South African politician and Evangelical pastor Kenneth Meshoe, who lived under apartheid, isn’t buying it.

“There is nothing in Israel that resembles apartheid,” Meshoe told an audience of Evangelicals and Jews at Toronto’s Beth Shalom Synagogue Nov. 19. “They are minimizing the pain that people who lived under apartheid endured… You are belittling the seriousness of apartheid.”

Israel Apartheid Weeks are used to promote a program of boycotts, divestment and sanctions against Israel — a program launched by 170 Palestinian and international NGOs, churches and political organizations in 2005. It is supported in Canada by the Canadian Union of Public Employees and the Toronto assembly of the United Church of Canada.

The Jewish community in Canada has reacted bitterly against the analogy between Israel and the institutional, theological and legal racism of South Africa prior to Nelson Mandela’s return from Robben Island. The only country in the region with a free press, independent courts and free elections cannot be compared with an international pariah state that tried to redefine the majority of South Africans as non-citizens, they say.

Meshoe laid out seven South African laws that held the apartheid system together for more than 30 years. Laws that mandated identity cards by race, created separate homelands for black South Africans of various ethnicities, determined where blacks, coloureds and Indians could live and gave the police power to stop and search any black person.

Given that Arab Israelis hold equal citizenship with the right to move around the country, vote, participate in public and political life, there can be no parallel with apartheid, said Meshoe.

Archbishop Desmond Tutu however has endorsed the idea that treatment of Palestinians in Israel and in the West Bank and Gaza by Israel’s military and legal system is equivalent to apartheid.

“With Archbishop Tutu, I certainly don’t agree with everything he says. But I think on this particular application of the term from his context to another, I would say we can rely on his judgment because he knows apartheid like no one else,” Concordia University theology professor Paul Allen told The Catholic Register.

Founder of the Hope and Glory Tabernacle with 3,000 congregants in Johannesburg, Meshoe rejects the Anglican Tutu’s use of apartheid to describe Israel.

“Jews should understand that there are two kinds of Christians. There are Christians who believe the Bible and there are Christians who don’t. Archbishop Tutu is one of those Christians who don’t believe the Bible,” said Meshoe.

Allen calls the invocation of apartheid in the debate around Israeli occupation of Palestinian land “strategic” and says it is a term “that’s sufficiently vivid to at least prompt some people to ask questions,”

Meshoe’s appearance in Toronto was sponsored by an Evangelical organization started in the 1980s by white South Africans. The International Christian Embassy Jerusalem promotes Christian zionism. Many of its American supporters are Dispensationalist Christians who believe that only when all the Jews are gathered in Israel can the Second Coming and the end times begin.

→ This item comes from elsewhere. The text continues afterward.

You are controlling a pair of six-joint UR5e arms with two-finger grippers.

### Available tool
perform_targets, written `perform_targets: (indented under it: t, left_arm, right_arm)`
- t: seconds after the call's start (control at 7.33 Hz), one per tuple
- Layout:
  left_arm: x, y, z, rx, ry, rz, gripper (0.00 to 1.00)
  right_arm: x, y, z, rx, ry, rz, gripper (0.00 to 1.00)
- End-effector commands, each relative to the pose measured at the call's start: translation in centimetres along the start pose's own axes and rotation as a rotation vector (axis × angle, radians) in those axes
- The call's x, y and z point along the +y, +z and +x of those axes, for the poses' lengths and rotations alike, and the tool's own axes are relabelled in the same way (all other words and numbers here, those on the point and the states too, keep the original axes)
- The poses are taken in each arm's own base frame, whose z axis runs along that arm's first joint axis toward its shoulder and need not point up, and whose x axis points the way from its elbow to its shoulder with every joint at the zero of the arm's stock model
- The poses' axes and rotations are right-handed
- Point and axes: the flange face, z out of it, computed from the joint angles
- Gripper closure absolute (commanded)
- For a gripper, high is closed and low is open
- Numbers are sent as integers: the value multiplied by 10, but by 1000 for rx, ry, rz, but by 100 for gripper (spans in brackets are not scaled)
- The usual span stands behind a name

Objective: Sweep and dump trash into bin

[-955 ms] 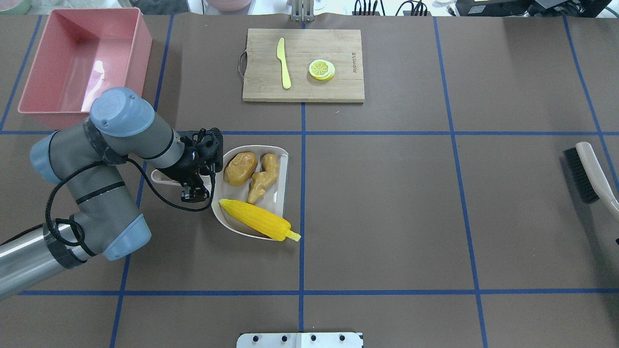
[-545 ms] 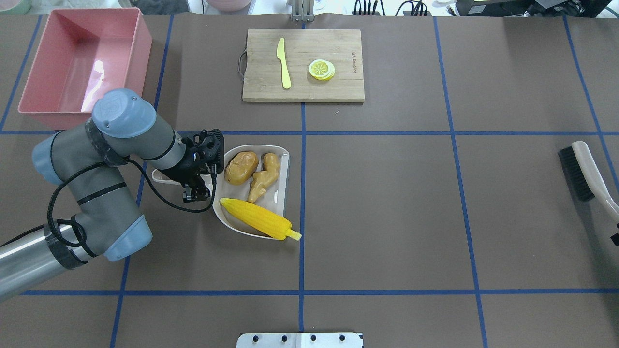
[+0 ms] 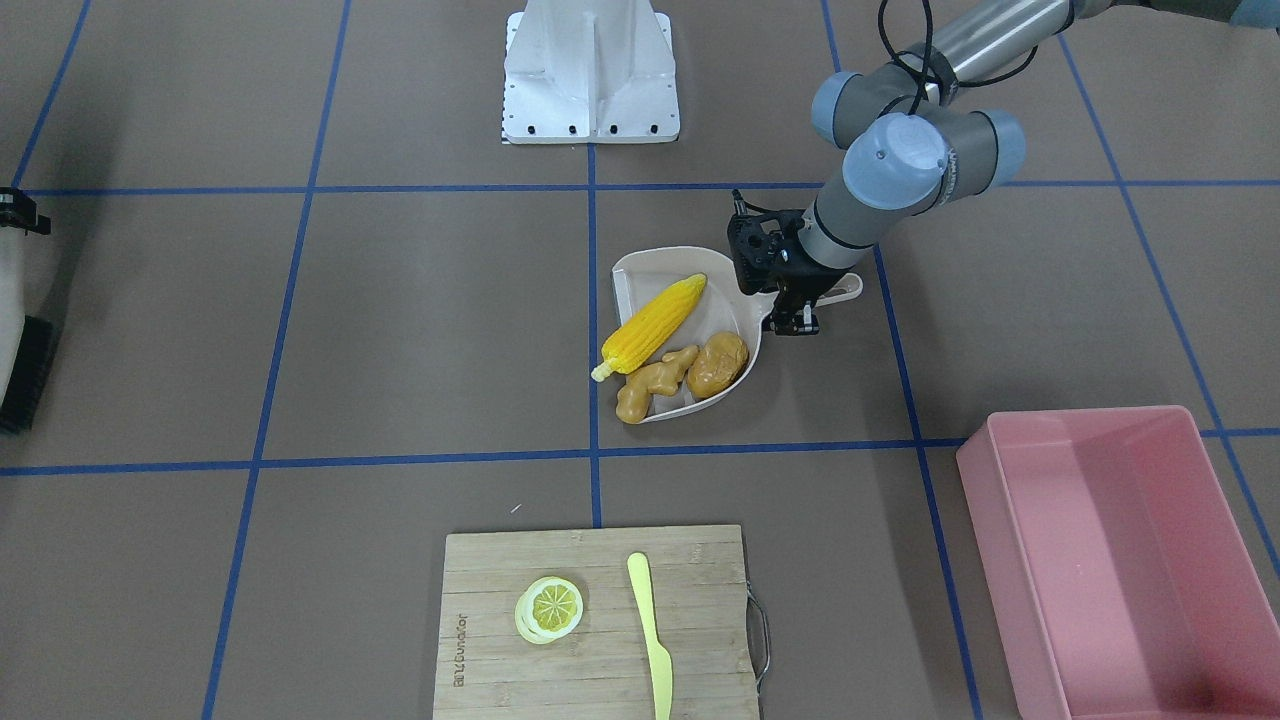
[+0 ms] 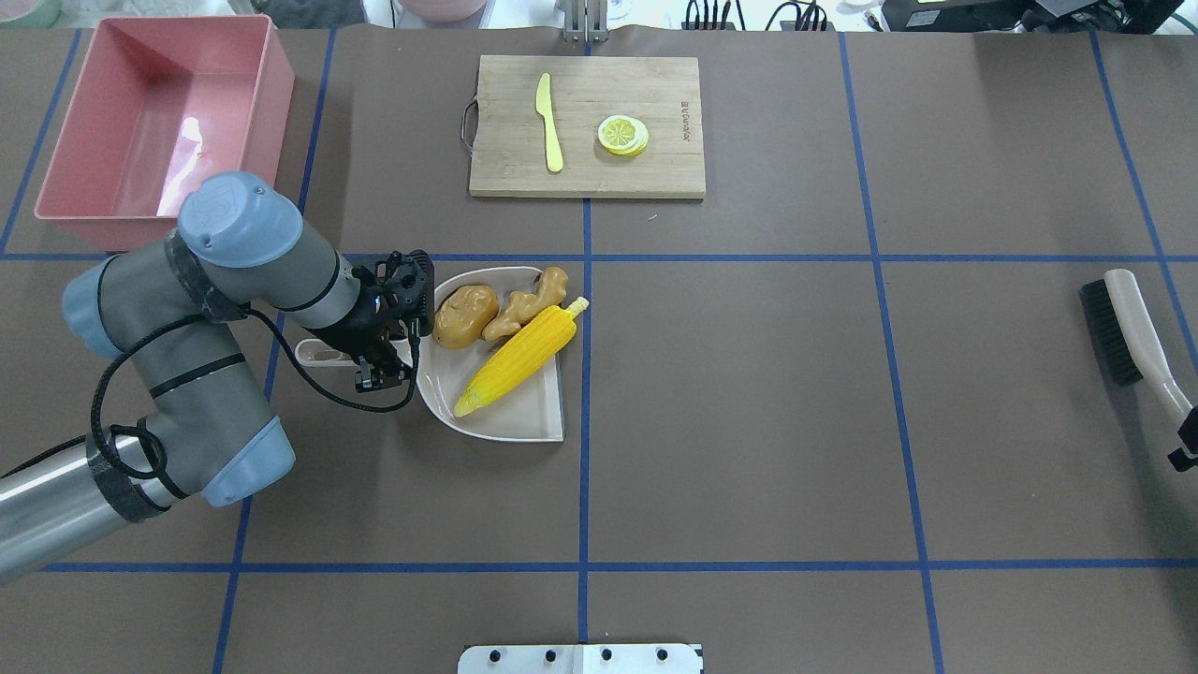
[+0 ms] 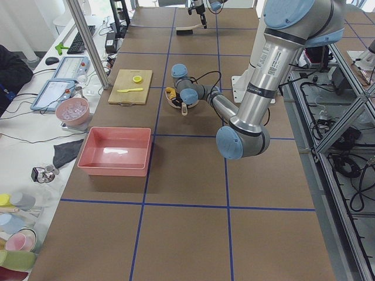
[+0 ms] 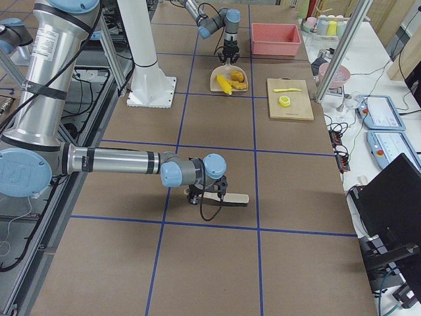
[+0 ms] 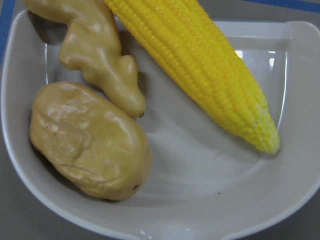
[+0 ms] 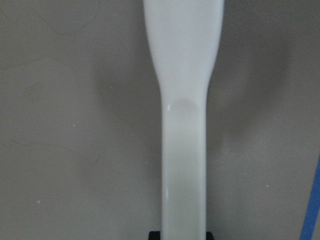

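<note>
At the far left of the tabletop, the pink bin is set with its opening upward; only its bare floor, carrying a bright reflection, is seen inside. Near of the bin and a little to the right, the left end effector is pressed together on the handle of the beige dustpan, whose open straight lip is turned to the right.

All three pieces of trash are held in the dustpan, well apart from the bin. The brown potato is lodged against the curved back wall on the far side, and the tan ginger root is laid just right of it, touching it, with its far end at the pan's far right corner. The yellow corn cob is laid slantwise across the pan's floor, beside the ginger root, and its pale tip is pushed out past the lip.

Farther away, at mid-table, a wooden cutting board is seen, carrying a yellow knife on its left and a lemon slice on its right.

At the far right, a brush with black bristles is gripped at the end of its pale handle by the right end effector, which is closed around it.
</note>
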Motion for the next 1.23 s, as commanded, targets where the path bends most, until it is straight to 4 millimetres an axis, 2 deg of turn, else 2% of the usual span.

The International Christian Embassy Jerusalem has little connection with Palestinian Christians.

“The local Christian community sees them essentially as an organization that undermines their own interest and is playing footsie really with the Israeli government,” said Fr. John Pawlikowski, Chicago Theological Union professor of social ethics and director of the Catholic-Jewish studies program.

Pawlikowski was banned from South Africa for a period when he was writing and speaking out against apartheid. He has doubts about the comparison between South African apartheid and Israel.

“I would make certain distinctions with apartheid in South Africa, where I was deeply involved,” Pawlikowski said. “That doesn’t mean that one can’t be critical of Israel and the settlements and so on. But I’m not sure that it is apartheid.”

“The Vatican and its various emissaries and the patriarch of Jerusalem have been clear over and over again for years, decades now, that the security of Israelis and the fundamental rights of Palestinians are not mutually exclusive,” Allen said. “I think we should stare power and injustice in the face and say no to the Israelis when they try to capture more territory and build settlements and say no to the Palestinians when the resort to violence is made.”